Wireless Wonders

No news, just comment about mobile phones and services, from a veteran practitioner...3G, GPRS, WAP, Bluetooth, WiFi, etc...

Sunday, January 23, 2005

John Battelle's Searchblog: Sell Side Advertising: A New Model?

John Battelle's Searchblog: Sell Side Advertising: A New Model?

The above article by John Battelle might have relevance to the future of mobile. The essence of sell-side advertising is that advertisers put up their ads into cyberspace and someone - anyone - can take it and display it on their site. If they get some clicks, then the advertiser pays them.
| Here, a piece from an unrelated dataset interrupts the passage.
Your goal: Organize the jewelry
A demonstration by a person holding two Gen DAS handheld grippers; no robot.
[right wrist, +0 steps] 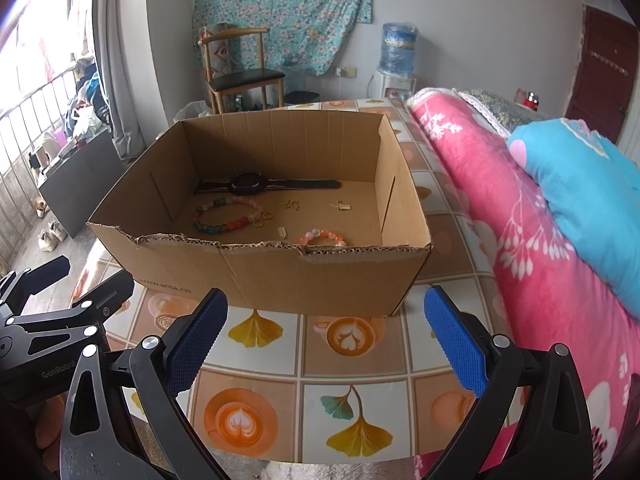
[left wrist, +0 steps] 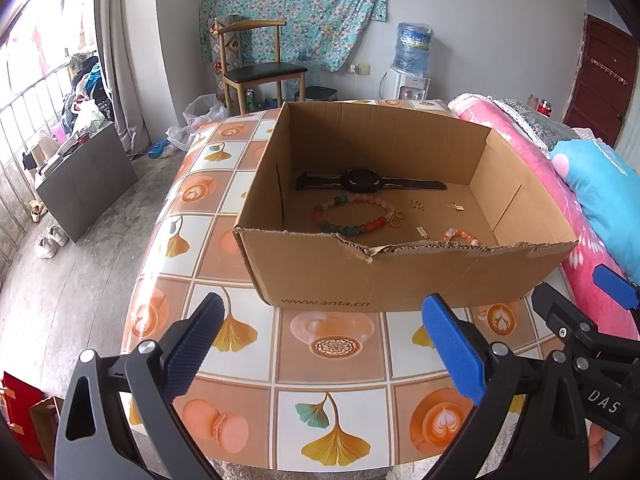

The idea means that advertisers don't chose where they advertise, they let "the net" do it for them, which means a community of site publishers (e.g. bloggers) who fancy that they can get some clicks.

Why is this relevant to mobile?

Tomi Ahonen, the mobile marketing guru argues that mobile networks need to embrace market segmentation much more than they do today. He argues in an interview on The Feature that today's mobile market is woefully under-segmented. It's the equivalent of a car showroom only having 10 cars (inc. the options) - such as a blue saloon, a red hatch, a white estate etc. Laughable for a car showroom!

Mobile operators have huge amounts of information about their customers. Everything you do on the mobile phone is tracked. It has to be for billling purposes. Mining this information should reveal segments in the userbase. This could be exploited for selling services.

However, as Tomi claims, this mining process is very difficult, so it requires special techniques. One method, which Tomi has a particular fondness for, is artificial intelligence in the form of neural networks, in particular something called Self-Organising Maps (SOMs).

That might work and we need Tomi to shed more light on this topic.

Thinking about sell-side advertising, my response is why use AI when you could use RI, or real intelligence - i.e. real people. Let the users of the service create their own segments. This feels like it ought to be possible if users were given the means to promote services to each other and are then rewarded for it. The good news is that were this possible, then there's already a system in place in the mobile world to allow micro-transactions (i.e. referrals) to be billed.

Clearly, this needs more thought, but I can't help feeling there's some interesting possibilities here.